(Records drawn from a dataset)
□ □ □ □ □ □ □

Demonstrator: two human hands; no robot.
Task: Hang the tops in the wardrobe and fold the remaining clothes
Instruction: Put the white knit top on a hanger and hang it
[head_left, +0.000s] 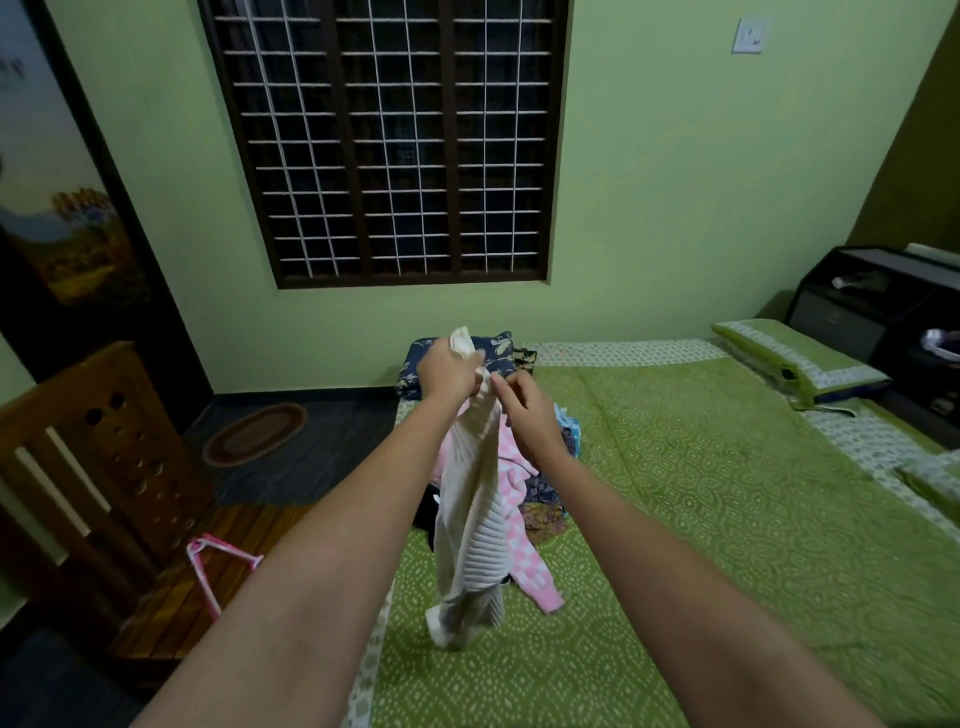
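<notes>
A cream ribbed knit top (470, 530) hangs in the air above the green bed (701, 519). My left hand (449, 374) grips its upper end, with a bit of fabric sticking up past the fist. My right hand (524, 410) is just right of it, thumb and fingers pinching the fabric near the top. The garment's lower end bunches on the bedspread. Behind it lies a pile of clothes: a pink checked piece (524, 551), a blue patterned piece (569, 431) and dark ones (428, 512). A folded navy printed garment (498, 345) sits at the bed's far edge.
A pink plastic hanger (208, 566) lies on a wooden bench at the left. A carved wooden stand (88, 441) is beside it, with an oval mat (254, 434) on the dark floor. Pillows (795, 358) and a dark bedside unit (883, 312) stand at the right. A barred window (384, 140) faces me.
</notes>
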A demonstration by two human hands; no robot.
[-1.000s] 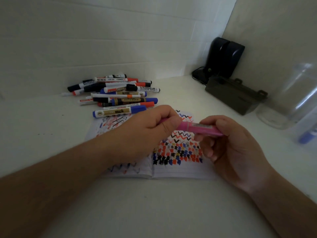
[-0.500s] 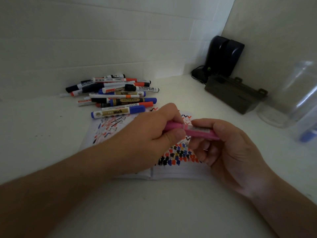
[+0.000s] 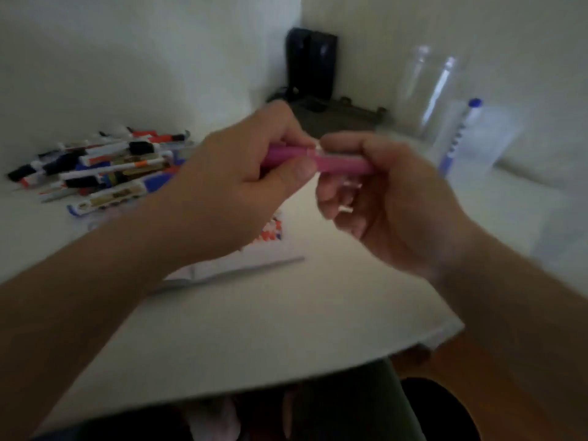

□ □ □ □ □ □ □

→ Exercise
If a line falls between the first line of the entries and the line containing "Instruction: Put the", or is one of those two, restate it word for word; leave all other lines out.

→ Answer area
Demonstrator: two human hands; no robot.
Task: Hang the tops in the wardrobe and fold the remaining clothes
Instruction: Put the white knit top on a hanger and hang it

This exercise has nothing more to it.